- Given information:
'''
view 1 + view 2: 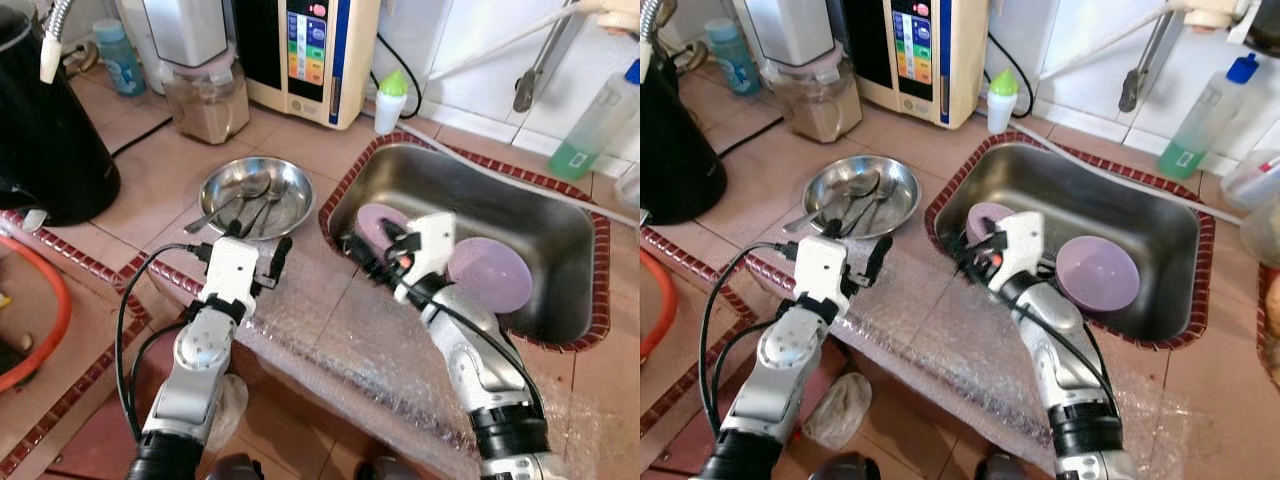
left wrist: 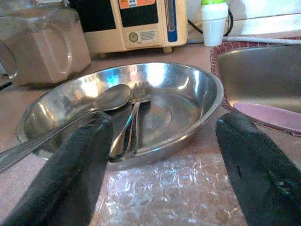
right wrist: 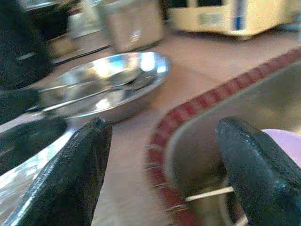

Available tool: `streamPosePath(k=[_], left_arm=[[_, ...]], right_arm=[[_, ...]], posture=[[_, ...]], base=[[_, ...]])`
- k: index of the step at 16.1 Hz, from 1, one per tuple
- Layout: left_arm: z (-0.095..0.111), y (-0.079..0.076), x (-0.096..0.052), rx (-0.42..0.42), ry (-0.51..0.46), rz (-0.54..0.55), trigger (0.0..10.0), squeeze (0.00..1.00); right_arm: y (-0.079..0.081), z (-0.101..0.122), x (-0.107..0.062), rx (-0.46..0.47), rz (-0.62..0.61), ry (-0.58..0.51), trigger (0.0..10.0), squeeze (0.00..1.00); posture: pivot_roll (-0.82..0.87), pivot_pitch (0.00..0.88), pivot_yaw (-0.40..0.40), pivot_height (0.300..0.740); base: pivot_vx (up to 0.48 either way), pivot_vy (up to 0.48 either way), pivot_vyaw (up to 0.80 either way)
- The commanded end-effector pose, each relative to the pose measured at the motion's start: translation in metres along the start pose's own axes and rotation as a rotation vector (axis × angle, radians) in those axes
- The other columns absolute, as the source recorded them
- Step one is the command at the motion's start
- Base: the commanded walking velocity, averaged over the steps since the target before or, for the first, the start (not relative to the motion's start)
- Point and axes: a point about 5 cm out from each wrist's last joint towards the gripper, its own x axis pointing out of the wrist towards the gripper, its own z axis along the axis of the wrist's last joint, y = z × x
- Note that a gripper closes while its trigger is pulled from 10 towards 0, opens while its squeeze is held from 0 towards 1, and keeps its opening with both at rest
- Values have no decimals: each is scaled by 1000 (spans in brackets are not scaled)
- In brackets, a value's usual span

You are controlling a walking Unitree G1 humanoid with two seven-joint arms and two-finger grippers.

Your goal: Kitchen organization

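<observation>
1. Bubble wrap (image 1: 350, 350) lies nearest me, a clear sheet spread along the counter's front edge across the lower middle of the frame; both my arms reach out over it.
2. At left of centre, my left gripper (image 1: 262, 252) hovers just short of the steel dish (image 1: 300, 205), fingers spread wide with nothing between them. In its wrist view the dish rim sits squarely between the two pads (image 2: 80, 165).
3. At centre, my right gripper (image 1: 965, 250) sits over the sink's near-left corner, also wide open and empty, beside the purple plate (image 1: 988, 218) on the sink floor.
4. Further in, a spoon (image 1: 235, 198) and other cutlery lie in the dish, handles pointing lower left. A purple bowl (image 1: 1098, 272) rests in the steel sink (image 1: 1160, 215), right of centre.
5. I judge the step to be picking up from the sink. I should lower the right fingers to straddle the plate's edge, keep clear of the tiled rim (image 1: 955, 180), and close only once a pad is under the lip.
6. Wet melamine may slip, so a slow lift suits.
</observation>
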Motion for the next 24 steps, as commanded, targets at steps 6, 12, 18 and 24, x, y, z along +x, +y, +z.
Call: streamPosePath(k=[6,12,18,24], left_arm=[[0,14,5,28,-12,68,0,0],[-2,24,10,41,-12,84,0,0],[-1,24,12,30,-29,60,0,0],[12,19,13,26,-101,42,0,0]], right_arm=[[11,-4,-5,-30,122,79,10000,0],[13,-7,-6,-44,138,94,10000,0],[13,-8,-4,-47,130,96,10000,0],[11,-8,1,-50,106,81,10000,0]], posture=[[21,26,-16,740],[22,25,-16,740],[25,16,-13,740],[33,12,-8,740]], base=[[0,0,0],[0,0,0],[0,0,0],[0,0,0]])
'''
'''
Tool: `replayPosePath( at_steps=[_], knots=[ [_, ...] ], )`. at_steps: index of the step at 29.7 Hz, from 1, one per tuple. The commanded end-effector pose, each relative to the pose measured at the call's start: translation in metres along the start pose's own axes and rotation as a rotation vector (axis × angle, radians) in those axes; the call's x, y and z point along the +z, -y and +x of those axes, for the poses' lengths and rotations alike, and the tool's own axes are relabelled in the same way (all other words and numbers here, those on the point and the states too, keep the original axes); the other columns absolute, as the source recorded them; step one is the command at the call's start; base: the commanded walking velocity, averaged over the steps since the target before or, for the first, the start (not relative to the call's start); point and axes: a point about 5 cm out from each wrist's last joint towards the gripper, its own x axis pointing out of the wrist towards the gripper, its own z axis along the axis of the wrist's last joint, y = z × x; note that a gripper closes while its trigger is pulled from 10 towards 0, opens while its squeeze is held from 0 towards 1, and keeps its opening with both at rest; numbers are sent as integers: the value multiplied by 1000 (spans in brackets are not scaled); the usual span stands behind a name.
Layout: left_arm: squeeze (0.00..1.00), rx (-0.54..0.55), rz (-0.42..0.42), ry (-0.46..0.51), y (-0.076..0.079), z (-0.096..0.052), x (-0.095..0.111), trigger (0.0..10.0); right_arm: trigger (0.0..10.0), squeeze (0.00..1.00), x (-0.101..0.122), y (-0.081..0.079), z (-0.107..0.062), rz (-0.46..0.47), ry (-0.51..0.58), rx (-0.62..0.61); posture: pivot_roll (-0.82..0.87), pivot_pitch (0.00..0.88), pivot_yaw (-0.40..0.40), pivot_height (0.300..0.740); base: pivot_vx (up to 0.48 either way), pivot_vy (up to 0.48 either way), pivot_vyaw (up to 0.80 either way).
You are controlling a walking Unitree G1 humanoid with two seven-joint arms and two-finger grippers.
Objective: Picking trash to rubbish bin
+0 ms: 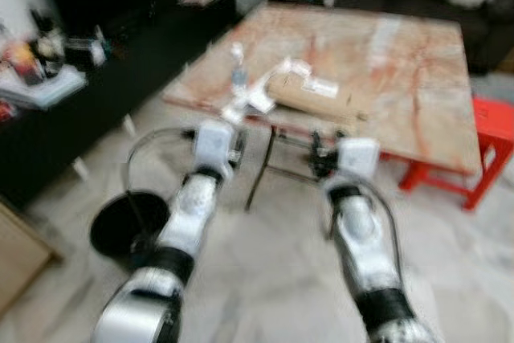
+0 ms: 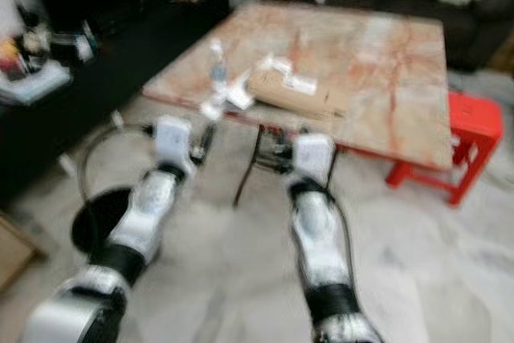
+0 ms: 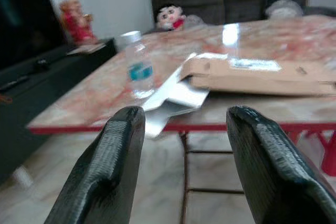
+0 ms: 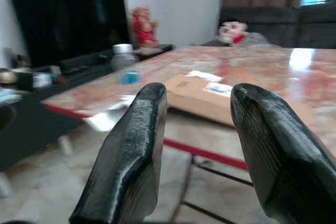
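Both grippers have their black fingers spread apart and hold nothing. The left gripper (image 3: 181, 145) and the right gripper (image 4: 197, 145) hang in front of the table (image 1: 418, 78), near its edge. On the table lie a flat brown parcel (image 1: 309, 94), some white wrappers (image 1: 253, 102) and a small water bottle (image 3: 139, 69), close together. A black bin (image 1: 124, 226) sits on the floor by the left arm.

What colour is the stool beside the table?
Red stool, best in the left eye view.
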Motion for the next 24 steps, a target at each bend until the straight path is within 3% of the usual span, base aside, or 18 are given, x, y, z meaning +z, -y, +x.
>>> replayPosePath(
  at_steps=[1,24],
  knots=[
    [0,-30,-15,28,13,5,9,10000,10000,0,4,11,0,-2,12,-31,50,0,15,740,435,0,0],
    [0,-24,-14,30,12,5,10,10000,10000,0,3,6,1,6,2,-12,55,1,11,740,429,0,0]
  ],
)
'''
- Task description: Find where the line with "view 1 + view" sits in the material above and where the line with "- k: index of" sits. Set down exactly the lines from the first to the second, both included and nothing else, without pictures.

- Response area:
view 1 + view 2: 
left wrist: 
right wrist: 

Available tool: `streamPosePath(k=[_], left_arm=[[_, ...]], right_arm=[[_, ...]], posture=[[_, ...]], base=[[_, ...]])`
- k: index of the step at 16.1 Hz, from 1, one per tuple

A complete answer has now been given to the exercise.